OCI Cache Metrics
You monitor the health, capacity, and performance of clusters by using metrics, alarms, and notifications.
See Available Metrics for a list of OCI Cache metrics.
Metrics Terminology
- Namespace
- A namespace is a container for metrics. The namespace identifies the service
sending the metrics. The namespace for OCI Cache is
oci_redis
. - Metrics
- Metrics are the fundamental concept in telemetry and monitoring. Metrics define a time-series set of datapoints. Each metric has a namespace, metric name, compartment identifier, one or more dimensions, and a unit of measure. Each datapoint has a timestamp, value, and count associated with it.
- Dimensions
- A dimension is a key-value pair that defines the characteristics associated with the metric.
For example,
resourceId
is the OCID of the resource that was scanned. - Statistics
- Statistics are metric data aggregations over specified periods of time. Aggregations are done using the namespace, metric name, dimensions, and the data point unit of measure within the time period specified.
- Alarms
- Alarms are used to automate operations monitoring and performance. An alarm tracks changes that occur over a specific time period and performs one or more defined actions, based on the rules defined for the metric.
IAM Policy for Metrics
To monitor resources in Oracle Cloud Infrastructure, you must be granted the required type of access in a policy (IAM) written by an administrator, whether you're using the Console or the REST API with an SDK, CLI, or other tool.
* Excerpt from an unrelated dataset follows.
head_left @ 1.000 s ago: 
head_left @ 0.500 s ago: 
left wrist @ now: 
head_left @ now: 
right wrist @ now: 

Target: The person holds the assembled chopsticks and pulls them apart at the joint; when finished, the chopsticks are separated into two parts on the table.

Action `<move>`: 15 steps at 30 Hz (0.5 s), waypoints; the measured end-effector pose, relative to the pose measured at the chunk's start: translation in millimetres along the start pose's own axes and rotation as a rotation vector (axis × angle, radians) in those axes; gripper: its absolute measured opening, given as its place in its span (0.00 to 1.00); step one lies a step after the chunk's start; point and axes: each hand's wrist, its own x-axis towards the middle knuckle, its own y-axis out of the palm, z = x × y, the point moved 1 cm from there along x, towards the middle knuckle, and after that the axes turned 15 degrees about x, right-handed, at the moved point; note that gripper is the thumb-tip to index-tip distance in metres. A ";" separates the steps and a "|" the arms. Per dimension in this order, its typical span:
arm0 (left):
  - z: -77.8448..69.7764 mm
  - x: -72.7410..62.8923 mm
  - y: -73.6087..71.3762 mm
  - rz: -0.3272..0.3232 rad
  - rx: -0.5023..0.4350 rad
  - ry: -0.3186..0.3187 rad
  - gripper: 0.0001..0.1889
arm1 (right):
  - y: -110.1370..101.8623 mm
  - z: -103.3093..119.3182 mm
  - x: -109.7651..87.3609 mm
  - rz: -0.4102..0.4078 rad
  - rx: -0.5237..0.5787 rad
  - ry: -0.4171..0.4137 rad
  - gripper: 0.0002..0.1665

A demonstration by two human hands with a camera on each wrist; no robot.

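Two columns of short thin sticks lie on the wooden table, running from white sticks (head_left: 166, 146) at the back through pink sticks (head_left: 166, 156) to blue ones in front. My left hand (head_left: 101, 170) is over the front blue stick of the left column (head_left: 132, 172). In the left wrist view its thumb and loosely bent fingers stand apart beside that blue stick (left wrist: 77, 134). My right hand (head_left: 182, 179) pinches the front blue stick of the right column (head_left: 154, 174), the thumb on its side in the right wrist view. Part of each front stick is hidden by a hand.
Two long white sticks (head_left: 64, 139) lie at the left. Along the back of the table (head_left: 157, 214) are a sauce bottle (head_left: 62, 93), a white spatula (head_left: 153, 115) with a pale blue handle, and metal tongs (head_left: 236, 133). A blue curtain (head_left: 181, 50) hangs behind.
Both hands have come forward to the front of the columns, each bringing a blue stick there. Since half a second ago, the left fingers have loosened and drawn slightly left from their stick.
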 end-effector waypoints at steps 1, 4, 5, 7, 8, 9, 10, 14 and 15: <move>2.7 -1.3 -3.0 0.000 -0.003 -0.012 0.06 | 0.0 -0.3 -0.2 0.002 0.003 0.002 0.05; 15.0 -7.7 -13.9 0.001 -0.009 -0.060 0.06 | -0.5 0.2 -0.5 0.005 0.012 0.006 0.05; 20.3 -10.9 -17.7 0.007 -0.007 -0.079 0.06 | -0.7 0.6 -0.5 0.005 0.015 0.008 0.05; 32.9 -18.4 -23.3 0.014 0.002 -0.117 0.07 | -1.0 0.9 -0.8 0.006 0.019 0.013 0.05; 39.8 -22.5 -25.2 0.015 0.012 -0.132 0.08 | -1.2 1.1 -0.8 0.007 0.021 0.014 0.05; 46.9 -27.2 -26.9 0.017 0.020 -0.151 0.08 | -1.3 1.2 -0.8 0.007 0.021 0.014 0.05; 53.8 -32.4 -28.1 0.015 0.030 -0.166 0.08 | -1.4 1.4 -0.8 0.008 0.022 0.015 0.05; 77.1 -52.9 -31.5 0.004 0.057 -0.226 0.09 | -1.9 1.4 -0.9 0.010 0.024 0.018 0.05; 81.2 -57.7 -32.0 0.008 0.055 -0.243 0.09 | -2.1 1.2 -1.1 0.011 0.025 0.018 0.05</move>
The policy must give you access to the monitoring services and the resources being monitored. If you try to perform an action and get a message that you don't have permission or are unauthorized, confirm with your administrator the type of access you were granted and which compartment you're supposed to work in.
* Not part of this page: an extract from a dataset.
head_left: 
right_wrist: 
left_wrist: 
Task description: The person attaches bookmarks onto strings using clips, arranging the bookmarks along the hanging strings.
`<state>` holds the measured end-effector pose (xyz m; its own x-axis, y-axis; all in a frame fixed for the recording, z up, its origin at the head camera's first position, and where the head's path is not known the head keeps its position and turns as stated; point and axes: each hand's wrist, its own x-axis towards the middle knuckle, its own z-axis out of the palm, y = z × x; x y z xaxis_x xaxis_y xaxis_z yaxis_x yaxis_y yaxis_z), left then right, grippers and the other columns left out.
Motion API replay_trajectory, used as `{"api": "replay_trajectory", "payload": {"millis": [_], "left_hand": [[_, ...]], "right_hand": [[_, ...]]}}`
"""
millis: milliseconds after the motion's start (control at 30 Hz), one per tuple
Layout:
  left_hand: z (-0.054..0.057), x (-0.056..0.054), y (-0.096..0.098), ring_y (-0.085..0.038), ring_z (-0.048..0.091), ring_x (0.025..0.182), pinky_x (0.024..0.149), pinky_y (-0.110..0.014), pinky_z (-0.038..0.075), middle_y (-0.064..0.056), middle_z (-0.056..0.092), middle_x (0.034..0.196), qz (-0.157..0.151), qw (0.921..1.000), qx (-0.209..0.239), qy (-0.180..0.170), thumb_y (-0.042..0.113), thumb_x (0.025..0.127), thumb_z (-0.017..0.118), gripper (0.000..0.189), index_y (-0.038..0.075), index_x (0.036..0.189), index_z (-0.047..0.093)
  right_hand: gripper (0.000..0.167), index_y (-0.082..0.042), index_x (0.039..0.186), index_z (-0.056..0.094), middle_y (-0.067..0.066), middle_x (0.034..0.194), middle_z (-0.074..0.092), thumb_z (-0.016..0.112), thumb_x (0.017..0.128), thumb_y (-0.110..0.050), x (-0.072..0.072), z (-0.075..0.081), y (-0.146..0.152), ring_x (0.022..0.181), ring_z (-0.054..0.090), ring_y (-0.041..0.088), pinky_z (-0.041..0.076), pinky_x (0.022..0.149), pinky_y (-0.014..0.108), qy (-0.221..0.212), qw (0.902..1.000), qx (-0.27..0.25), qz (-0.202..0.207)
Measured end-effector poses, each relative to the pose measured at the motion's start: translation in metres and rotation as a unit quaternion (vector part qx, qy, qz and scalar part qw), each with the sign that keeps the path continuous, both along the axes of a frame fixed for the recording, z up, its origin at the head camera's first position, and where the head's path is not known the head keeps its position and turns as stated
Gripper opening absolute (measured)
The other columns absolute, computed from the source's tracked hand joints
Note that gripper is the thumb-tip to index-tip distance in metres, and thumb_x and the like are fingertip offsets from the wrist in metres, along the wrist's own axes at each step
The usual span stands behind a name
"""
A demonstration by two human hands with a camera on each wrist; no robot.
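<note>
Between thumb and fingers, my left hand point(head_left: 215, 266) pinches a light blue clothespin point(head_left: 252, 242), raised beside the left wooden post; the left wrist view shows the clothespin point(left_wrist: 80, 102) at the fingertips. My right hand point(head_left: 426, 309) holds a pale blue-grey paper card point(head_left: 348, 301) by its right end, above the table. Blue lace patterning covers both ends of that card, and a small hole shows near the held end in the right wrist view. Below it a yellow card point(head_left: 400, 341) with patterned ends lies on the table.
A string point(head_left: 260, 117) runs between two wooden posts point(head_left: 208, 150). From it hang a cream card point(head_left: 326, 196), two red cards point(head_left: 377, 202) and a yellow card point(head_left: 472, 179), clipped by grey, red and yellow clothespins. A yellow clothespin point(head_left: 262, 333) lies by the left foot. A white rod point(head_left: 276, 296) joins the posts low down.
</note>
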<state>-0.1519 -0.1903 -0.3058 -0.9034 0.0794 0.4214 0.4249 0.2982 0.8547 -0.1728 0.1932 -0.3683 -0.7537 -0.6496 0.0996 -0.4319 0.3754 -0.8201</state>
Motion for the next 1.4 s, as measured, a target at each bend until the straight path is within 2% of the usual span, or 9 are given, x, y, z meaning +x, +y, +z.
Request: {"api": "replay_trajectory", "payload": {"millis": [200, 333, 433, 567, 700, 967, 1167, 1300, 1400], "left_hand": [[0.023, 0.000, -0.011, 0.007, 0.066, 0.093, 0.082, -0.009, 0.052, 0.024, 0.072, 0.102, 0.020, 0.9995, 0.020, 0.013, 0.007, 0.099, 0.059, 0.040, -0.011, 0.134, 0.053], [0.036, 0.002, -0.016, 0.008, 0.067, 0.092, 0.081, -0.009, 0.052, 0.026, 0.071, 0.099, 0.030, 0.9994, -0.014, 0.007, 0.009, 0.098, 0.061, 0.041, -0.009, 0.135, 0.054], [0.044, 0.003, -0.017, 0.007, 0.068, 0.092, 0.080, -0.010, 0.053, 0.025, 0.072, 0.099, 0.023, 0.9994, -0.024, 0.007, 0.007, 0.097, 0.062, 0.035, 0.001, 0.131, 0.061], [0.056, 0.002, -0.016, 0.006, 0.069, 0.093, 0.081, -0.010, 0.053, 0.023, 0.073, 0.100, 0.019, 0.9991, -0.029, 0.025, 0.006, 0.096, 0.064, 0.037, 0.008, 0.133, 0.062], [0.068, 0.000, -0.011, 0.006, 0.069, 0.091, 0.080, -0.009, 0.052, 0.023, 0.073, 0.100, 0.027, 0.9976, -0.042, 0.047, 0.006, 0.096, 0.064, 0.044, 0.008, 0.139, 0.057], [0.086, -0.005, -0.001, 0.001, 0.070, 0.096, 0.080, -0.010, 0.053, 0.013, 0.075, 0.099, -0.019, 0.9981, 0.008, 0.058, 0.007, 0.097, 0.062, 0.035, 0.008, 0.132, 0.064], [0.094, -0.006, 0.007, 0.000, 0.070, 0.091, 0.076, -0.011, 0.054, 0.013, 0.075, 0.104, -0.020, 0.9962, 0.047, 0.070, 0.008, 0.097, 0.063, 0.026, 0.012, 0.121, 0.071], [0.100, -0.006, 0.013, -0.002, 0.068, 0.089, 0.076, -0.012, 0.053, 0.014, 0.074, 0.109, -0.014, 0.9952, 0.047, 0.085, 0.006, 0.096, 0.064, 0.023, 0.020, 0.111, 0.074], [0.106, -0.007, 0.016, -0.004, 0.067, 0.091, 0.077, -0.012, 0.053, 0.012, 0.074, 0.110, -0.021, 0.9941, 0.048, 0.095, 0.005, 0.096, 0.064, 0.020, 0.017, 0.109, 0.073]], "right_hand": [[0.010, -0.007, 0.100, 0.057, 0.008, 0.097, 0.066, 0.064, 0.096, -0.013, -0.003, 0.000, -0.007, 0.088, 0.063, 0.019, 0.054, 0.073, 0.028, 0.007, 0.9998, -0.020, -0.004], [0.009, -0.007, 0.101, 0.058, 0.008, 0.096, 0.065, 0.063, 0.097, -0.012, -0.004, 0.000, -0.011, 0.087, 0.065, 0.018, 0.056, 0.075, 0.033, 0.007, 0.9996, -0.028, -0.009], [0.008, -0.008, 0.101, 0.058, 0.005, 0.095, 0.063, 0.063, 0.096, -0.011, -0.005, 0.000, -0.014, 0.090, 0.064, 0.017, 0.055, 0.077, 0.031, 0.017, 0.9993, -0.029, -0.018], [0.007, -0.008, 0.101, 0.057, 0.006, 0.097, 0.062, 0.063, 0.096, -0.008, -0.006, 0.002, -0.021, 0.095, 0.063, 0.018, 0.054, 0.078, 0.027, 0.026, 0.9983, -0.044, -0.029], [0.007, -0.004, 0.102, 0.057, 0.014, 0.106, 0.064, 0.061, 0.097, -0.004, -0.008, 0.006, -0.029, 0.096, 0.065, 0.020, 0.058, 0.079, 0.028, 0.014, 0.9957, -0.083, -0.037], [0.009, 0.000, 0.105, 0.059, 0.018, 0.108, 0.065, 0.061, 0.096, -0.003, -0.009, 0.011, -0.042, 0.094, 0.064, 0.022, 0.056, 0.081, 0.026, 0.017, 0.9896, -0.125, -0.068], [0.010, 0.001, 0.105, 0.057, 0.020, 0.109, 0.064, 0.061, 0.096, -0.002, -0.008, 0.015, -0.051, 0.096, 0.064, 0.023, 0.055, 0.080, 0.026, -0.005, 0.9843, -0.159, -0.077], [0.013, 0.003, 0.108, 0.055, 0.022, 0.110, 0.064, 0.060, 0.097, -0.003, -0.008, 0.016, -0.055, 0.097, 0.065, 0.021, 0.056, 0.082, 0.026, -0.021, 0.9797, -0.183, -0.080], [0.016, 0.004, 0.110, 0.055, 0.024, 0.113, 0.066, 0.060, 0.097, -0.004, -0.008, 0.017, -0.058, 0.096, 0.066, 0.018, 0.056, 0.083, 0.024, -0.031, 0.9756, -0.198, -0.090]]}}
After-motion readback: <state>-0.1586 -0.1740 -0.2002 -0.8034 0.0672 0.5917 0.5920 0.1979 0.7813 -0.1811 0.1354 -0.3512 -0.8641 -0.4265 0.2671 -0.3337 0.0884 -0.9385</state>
For more information on user authorizations for monitoring, see the Authentication and Authorization section for the related service: Monitoring or Notifications.
Available Metrics
Metrics are per cluster node, unless otherwise specified.
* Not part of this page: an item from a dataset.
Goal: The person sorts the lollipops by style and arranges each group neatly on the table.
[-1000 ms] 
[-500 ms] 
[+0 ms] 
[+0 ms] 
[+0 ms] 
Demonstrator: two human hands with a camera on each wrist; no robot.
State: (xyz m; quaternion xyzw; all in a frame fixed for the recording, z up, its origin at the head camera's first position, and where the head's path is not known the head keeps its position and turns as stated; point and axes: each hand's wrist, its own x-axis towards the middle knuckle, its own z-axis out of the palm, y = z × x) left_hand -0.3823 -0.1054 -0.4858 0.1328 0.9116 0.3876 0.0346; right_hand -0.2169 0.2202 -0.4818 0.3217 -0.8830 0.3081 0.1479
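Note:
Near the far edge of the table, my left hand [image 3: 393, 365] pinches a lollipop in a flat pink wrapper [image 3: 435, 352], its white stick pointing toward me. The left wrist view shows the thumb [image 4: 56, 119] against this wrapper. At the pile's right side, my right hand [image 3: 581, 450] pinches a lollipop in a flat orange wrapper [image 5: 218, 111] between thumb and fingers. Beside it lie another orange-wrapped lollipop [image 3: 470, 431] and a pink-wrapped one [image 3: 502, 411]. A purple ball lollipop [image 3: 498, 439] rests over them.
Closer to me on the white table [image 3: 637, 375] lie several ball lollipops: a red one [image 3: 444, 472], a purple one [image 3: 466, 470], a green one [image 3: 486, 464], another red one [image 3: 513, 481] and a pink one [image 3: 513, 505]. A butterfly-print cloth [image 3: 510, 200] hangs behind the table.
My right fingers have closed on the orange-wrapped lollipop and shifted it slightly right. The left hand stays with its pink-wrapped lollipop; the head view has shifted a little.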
Metric | Metric Display Name | Unit | Description | Dimensions |
---|---|---|---|---|
CPUUtilization |
CPU Utilization | percent | Activity level from CPU, as a percentage of total time (busy time in addition to idle time) versus just idle time. A typical alarm threshold is 90% CPU utilization. |
|
MemoryUtilization |
Memory Utilization | percent | Amount of available memory in use. Measured by pages. Expressed as a percentage of used pages compared to unused pages. A typical alarm threshold is 85% of available memory in use. |
|
NetworksBytesIn |
Network Receive Bytes | bytes | Network receipt throughput. Expressed in bytes received per second. |
|
NetworksBytesOut |
Network Transmit Bytes | bytes | Network transmission throughput. Expressed in bytes transmitted per second. |
|
UsedMemory |
Used Memory | bytes | The total number of bytes allocated for all purposes, including the dataset, buffers, and so on. |
|
KeyspaceHits |
Keyspace Hits | count | The number of successful read-only key lookups in the main dictionary. |
|
ConnectedClients |
Connected Clients | count | The number of client connections, excluding connections from read replicas. |
|
EvictedKeys |
Evicted Keys | count | The number of keys that have been evicted because of exceeding the memory limit maximum. |
|
ReplicationLag |
Replication Lag | seconds | How far behind, in seconds, the replica is in applying changes from the primary node. Only applicable for a node running as a read replica. |
|
KeyspaceMisses |
Keyspace Misses | count | The number of unsuccessful read-only key lookups in the main dictionary. |
|
PrimaryReplicaOffset |
Primary Replica Offset | bytes | The number of bytes that the primary node is sending to all replicas. Applicable to nodes in a replicated configuration. This metric is representative of the write load on the replication group. |
|
ExpiredKeys |
Expired Keys | count | The total number of key expiration events. |
|